I don’t know about the more current formats, but this is the pump card a lot of theme players will enjoy. Hey, maybe they’ll recycle Slivers in Legions, considering we just saw a stray Rebel in Onslaught…


Grand Melee


I’d like to ask the heirs of Anthony Alongi if this might as well be a suicide note in multiplayer. I don’t know… It looked cute.


Gratuitous Violence


Anyone notice that they tend to stick the corniest names in red? Anyone remember Need for Speed? (The card, not the video game.)


Well, that’s it for this week, which happens to be the home stretch of my final exams.
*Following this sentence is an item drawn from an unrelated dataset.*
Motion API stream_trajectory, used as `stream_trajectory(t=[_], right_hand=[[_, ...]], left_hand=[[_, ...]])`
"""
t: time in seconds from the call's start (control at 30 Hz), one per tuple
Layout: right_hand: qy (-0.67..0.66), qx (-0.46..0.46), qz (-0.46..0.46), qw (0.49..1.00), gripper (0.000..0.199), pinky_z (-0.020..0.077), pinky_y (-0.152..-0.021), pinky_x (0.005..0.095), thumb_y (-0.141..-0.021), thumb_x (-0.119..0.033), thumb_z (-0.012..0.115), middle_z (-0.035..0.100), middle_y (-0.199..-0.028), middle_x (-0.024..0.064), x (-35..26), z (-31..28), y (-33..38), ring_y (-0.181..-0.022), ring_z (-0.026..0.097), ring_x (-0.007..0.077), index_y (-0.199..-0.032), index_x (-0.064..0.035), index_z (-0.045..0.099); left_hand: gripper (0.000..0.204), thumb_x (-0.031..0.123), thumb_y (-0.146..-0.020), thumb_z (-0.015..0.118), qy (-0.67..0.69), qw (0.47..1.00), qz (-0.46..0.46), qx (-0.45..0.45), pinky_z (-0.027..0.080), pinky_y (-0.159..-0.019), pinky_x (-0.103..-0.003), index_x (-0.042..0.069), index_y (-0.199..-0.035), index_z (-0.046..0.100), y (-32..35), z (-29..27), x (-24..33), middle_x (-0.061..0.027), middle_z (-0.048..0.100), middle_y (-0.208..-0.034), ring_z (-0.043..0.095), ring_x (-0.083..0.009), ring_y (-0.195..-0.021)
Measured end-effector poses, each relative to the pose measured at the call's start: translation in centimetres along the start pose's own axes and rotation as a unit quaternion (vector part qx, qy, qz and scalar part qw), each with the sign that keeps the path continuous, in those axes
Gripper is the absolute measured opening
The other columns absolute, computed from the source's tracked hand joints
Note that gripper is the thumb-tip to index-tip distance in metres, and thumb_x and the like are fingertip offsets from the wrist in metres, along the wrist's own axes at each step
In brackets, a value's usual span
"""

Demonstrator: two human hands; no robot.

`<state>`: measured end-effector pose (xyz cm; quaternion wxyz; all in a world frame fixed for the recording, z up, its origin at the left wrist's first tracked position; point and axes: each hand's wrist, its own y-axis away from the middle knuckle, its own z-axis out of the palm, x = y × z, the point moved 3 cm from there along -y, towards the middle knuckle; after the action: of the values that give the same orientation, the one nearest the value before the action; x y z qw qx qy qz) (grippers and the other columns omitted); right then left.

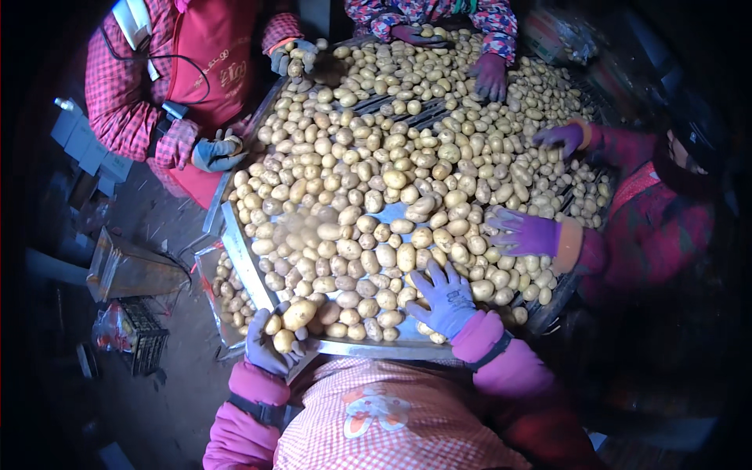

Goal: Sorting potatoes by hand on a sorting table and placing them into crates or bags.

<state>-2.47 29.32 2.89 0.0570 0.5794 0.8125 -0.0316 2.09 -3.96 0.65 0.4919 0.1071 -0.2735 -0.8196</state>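
Note:
A wide sorting table (249, 266) with a metal rim is heaped with potatoes (395, 178). At its near left corner, my gloved left hand (266, 350) is closed around several potatoes (299, 315), the largest sitting on top. Fingers spread, my gloved right hand (446, 300) lies on the potatoes by the near edge, palm down. Whether a potato touches its palm is hidden.
Co-workers' gloved hands work at the left (219, 152), far side (490, 76) and right (526, 233). Left of the table hangs a bin of potatoes (228, 298). A black crate (143, 337) and a metal box (135, 268) stand on the floor.

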Motion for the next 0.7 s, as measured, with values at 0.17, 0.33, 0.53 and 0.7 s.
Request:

Incidentally, I overlooked something with Voidmage Prodigy. As Randy Buehler pointed out, Meddling Mage is a two-power-for-two-mana Wizard, and Shadowmage Infiltrator is another Wizard dangerous on the attack.


K-Run also noted that he didn’t bother to discuss Weathered Wayfarer in the creatures section:”Unless you have Sol Ring, Mox Pearl, no lands, and a dumb opponent, you won’t be able to recurse that Strip Mine too often with Soldevi Digger.”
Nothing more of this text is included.